Problem description: Check each line of the entries below for the word "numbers" and state only how many lines have it.

Given information:

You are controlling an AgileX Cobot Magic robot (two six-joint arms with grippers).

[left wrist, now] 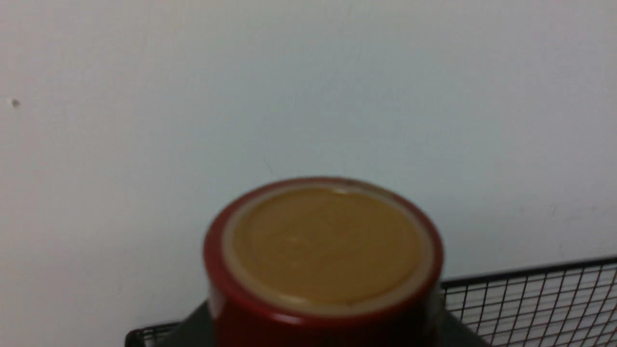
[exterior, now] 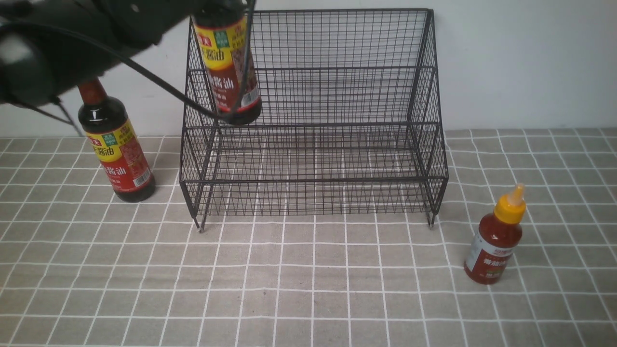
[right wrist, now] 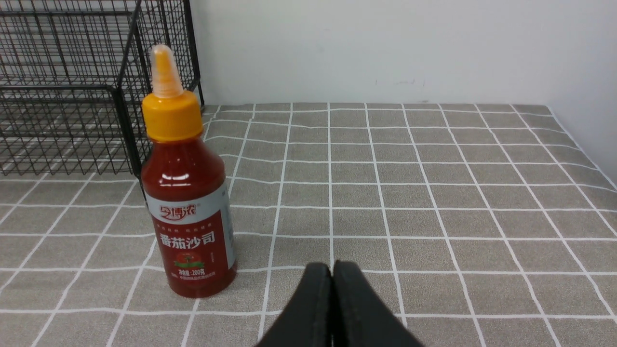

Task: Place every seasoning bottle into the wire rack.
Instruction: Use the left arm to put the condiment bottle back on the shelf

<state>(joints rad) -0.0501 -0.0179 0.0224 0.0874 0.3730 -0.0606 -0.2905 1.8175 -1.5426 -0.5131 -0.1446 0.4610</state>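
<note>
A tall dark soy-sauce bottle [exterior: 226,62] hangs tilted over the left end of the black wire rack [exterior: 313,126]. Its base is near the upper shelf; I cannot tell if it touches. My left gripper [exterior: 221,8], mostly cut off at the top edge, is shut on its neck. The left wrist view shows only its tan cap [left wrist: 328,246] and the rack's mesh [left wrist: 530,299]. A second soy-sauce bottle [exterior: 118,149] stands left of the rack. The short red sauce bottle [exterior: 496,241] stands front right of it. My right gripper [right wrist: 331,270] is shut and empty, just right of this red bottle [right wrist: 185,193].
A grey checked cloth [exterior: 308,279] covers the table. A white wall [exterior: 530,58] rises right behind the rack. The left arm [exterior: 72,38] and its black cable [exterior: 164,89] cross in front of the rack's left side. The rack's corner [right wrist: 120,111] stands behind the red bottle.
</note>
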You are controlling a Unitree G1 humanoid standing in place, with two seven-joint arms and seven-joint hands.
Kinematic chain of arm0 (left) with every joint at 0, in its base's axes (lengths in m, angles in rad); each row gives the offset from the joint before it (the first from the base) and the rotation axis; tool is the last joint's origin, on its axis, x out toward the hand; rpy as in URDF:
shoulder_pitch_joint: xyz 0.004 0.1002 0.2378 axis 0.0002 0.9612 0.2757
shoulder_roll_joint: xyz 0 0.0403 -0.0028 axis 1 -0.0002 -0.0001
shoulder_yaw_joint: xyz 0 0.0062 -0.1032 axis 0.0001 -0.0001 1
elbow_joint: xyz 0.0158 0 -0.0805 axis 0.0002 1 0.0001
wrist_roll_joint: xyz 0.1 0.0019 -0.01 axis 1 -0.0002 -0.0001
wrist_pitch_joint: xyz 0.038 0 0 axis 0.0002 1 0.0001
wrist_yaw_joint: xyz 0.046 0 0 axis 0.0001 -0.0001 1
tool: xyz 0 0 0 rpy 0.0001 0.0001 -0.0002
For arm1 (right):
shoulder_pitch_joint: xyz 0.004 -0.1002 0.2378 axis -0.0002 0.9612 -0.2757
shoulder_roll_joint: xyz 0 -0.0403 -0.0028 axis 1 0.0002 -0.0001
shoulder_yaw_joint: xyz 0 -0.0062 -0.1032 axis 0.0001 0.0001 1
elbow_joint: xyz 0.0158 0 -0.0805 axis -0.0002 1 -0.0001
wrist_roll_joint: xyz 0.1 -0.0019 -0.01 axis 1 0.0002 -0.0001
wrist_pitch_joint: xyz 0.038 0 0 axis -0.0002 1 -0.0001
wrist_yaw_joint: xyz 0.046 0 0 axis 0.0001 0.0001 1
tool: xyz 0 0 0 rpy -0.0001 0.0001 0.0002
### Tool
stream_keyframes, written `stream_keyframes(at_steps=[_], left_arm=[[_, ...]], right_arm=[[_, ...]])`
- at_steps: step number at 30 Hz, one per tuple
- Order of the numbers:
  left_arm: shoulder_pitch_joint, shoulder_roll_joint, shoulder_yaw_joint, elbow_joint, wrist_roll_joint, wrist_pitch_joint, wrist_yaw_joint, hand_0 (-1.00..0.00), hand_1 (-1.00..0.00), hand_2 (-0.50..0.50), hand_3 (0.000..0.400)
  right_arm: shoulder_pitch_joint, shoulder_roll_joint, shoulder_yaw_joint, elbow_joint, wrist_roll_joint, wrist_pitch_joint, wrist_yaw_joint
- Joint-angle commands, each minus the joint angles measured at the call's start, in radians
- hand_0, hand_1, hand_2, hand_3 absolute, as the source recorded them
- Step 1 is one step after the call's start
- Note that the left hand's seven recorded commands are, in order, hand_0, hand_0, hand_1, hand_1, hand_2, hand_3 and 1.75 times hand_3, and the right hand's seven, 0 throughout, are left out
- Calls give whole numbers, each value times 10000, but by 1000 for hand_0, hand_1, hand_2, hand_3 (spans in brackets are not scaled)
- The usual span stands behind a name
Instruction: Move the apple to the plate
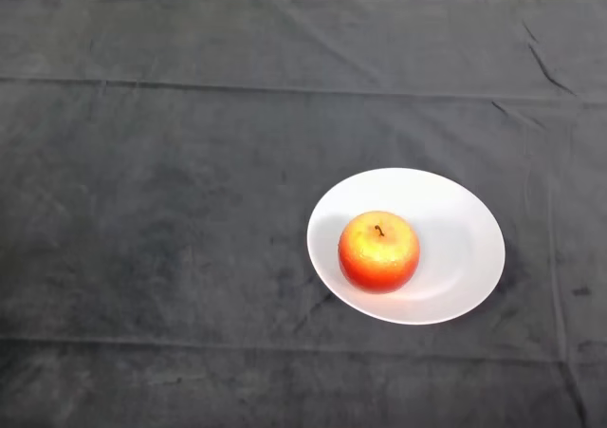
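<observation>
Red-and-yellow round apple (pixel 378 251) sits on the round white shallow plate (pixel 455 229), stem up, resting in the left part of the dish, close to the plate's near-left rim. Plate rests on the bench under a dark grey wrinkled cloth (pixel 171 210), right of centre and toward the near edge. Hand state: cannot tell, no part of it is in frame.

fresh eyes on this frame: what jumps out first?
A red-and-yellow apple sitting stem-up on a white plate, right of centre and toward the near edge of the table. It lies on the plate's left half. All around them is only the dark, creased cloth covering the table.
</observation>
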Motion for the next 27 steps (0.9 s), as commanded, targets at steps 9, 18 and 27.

Task output: 2